• **Exercise**: From the data underneath, reproduce exactly the stretch that begins at the line with "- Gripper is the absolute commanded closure" and ends after the line with "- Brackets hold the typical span".

╔══

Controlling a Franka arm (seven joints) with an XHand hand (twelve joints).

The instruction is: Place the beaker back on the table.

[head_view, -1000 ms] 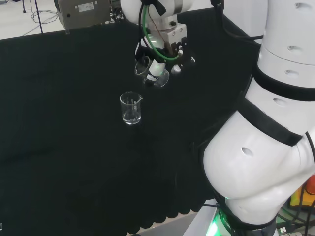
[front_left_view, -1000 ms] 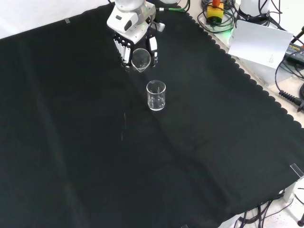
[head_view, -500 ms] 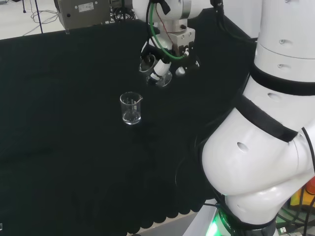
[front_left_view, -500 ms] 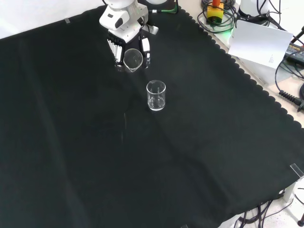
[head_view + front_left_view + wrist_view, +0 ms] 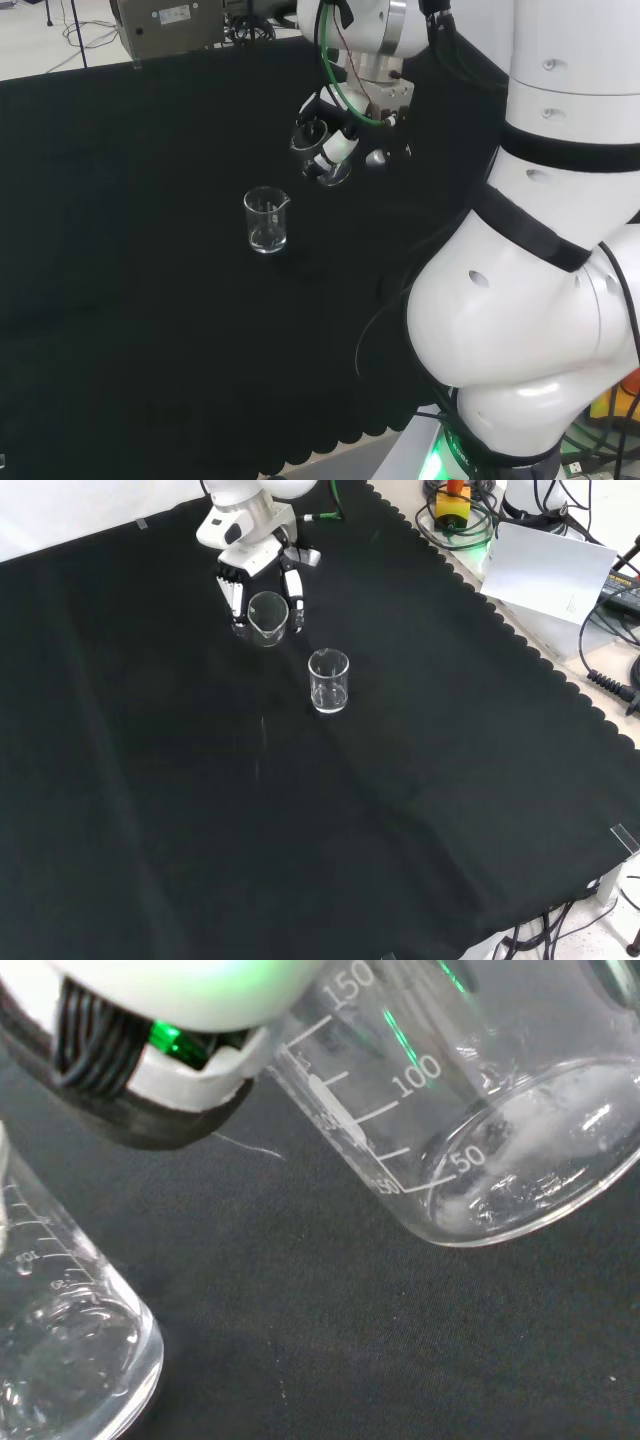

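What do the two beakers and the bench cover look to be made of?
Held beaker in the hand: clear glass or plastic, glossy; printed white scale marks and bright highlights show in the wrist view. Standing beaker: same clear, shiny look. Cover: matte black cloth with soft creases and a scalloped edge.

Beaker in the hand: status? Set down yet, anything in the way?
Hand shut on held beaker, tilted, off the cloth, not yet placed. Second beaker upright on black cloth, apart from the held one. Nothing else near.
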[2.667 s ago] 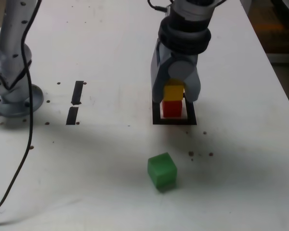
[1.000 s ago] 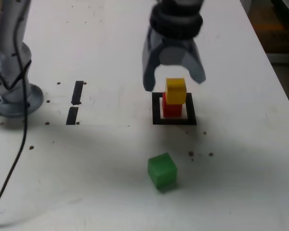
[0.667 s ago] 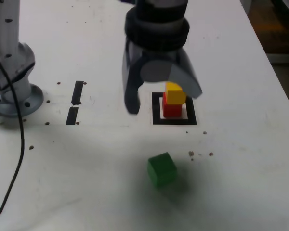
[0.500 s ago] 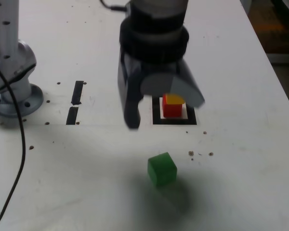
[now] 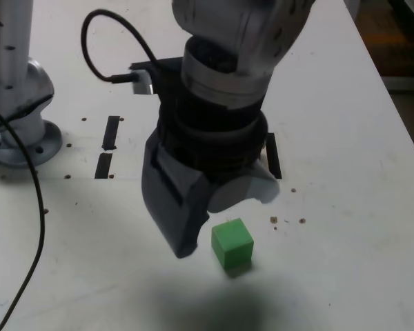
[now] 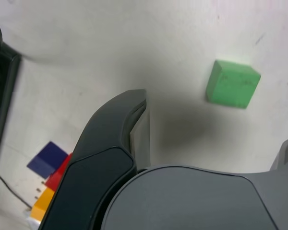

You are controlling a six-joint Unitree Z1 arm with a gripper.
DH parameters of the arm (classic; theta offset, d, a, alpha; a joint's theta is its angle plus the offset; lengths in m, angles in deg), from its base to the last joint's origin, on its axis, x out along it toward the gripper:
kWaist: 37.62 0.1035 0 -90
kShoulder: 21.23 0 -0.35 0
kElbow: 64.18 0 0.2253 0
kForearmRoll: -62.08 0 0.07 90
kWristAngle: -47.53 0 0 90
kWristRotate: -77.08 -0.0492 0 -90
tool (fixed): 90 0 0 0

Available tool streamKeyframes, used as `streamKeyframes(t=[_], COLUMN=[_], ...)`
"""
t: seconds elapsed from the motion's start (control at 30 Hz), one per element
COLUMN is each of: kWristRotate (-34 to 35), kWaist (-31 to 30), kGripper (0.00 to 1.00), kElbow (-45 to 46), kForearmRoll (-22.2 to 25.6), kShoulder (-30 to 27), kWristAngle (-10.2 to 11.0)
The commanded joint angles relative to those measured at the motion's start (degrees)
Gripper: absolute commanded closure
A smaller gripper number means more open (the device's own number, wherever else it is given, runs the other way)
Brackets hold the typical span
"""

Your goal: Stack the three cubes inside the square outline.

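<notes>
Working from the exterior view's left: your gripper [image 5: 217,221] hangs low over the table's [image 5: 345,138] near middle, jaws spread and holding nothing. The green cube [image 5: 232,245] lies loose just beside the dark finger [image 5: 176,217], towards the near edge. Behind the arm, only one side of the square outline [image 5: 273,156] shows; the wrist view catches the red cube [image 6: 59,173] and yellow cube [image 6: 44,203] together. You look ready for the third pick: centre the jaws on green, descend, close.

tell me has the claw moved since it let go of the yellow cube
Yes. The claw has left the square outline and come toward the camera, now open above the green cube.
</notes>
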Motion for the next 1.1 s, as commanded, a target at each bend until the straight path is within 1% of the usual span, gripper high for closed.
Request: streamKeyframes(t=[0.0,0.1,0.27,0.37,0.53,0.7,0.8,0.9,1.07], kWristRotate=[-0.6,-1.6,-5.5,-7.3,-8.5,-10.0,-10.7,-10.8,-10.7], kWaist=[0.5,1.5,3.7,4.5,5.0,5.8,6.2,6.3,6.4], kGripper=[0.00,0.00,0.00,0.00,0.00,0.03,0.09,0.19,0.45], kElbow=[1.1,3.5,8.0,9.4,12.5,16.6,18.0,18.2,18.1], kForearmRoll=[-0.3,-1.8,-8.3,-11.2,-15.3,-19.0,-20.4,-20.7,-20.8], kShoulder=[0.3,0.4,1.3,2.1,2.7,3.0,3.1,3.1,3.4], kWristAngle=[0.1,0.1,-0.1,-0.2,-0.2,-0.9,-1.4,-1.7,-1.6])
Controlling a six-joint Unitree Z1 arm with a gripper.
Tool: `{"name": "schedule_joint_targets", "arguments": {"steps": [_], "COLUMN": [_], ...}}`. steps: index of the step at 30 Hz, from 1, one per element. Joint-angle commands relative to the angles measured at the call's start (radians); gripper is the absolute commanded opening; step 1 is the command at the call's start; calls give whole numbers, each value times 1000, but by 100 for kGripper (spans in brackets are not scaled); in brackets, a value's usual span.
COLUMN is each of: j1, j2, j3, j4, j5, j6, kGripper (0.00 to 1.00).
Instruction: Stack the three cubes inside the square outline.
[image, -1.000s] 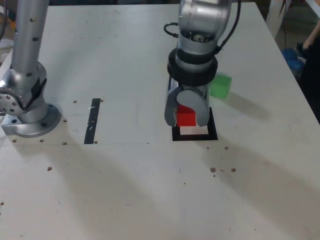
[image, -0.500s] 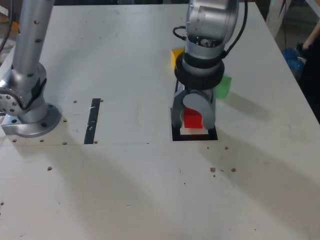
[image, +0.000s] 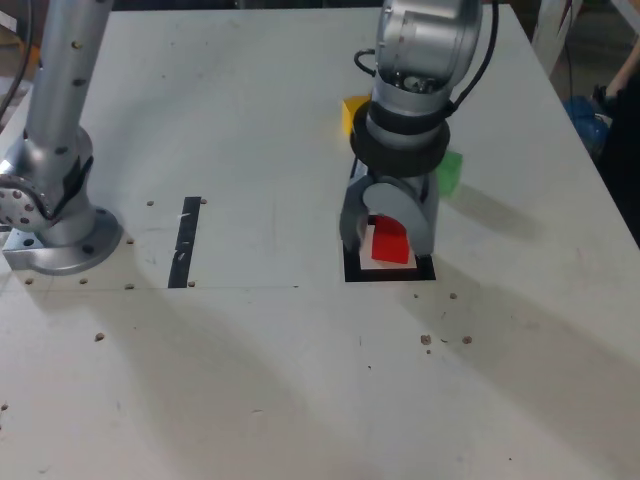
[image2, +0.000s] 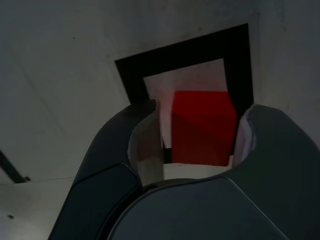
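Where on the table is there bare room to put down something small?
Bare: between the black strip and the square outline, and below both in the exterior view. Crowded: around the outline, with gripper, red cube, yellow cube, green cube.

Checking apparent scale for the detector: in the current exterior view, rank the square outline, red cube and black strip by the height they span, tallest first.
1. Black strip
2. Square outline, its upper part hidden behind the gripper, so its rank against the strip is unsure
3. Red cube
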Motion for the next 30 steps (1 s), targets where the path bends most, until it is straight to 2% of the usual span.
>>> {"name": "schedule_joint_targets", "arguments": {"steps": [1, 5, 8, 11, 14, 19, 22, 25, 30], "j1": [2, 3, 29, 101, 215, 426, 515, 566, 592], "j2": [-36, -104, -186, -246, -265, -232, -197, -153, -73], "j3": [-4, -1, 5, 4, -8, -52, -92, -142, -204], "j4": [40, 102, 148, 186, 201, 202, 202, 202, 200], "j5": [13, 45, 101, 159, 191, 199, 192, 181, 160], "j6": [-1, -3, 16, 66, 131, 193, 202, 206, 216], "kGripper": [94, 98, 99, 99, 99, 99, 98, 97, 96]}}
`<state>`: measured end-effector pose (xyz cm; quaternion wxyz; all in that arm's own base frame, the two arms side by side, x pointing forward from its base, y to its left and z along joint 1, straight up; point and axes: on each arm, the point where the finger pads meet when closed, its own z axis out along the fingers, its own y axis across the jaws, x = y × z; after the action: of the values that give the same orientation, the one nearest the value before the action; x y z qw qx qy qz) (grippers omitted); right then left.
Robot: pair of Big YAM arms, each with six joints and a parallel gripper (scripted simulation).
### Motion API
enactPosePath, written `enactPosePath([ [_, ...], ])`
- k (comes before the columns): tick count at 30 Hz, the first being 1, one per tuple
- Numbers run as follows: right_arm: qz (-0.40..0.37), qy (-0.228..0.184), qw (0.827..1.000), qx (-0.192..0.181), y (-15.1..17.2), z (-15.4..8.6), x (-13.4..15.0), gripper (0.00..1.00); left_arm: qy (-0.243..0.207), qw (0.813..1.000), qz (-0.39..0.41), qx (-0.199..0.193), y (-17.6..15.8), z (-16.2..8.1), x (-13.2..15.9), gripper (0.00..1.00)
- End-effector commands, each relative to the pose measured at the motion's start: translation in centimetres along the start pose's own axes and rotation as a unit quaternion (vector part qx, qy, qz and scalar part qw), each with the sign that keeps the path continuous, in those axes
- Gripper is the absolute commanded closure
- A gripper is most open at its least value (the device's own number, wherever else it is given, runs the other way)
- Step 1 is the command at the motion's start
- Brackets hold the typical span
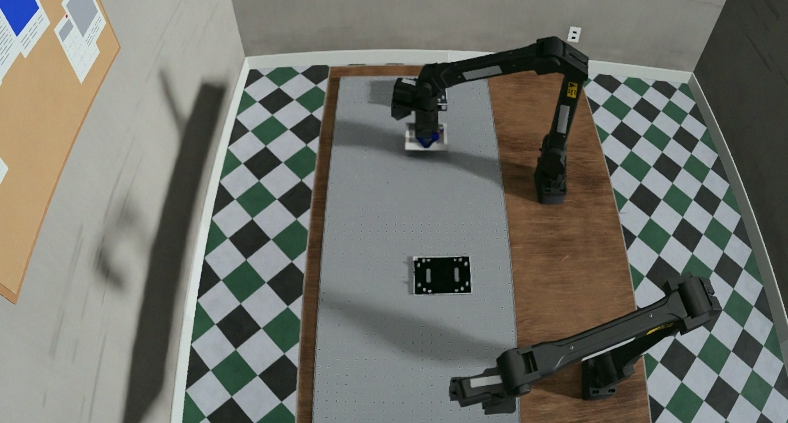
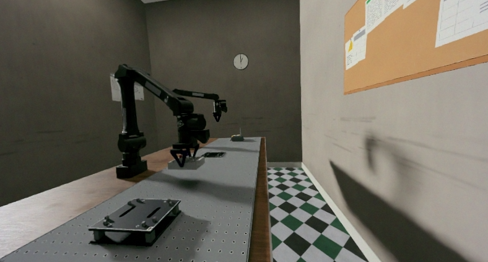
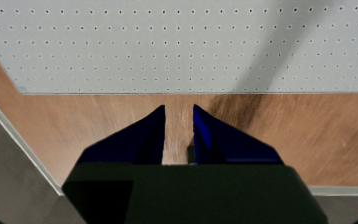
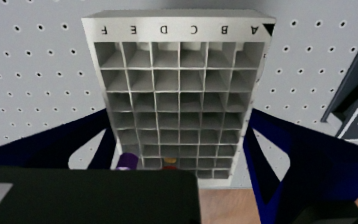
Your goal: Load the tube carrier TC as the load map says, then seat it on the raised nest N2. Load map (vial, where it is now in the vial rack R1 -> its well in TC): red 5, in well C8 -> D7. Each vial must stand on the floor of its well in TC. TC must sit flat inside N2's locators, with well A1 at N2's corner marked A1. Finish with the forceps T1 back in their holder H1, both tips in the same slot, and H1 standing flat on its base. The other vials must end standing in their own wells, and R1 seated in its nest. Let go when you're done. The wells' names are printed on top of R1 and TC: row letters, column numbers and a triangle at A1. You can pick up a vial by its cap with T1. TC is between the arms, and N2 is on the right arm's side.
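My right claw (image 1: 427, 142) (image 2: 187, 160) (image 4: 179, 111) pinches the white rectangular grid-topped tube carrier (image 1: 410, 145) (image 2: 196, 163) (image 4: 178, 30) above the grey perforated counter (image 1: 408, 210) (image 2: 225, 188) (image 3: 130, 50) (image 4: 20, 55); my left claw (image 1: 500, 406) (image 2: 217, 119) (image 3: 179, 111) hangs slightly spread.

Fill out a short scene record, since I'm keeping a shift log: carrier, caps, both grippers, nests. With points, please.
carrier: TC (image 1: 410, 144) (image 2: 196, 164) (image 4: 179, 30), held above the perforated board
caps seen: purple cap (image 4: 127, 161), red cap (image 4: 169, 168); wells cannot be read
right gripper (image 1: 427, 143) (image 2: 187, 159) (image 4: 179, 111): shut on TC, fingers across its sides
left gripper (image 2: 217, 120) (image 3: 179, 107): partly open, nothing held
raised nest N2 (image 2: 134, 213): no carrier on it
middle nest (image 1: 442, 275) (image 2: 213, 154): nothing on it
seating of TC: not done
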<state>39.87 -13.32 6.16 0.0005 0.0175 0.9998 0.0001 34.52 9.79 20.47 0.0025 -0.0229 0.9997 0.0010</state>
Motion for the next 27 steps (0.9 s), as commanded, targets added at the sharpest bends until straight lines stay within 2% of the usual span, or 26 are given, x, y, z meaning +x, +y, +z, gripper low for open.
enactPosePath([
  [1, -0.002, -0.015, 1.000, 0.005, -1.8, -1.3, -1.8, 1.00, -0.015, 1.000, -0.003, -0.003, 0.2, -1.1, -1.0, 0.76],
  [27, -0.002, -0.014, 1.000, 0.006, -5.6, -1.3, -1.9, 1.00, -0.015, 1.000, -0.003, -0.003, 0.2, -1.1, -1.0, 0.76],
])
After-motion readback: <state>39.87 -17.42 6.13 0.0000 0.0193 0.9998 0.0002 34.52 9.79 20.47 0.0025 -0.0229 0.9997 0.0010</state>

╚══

• **Exercise output**:
- Gripper is the absolute commanded closure
- A gripper is most open at its least value (the device's own number, wherever else it is given, runs the other way)
- Step 1 is the command at the motion's start
- Brackets hold the typical span

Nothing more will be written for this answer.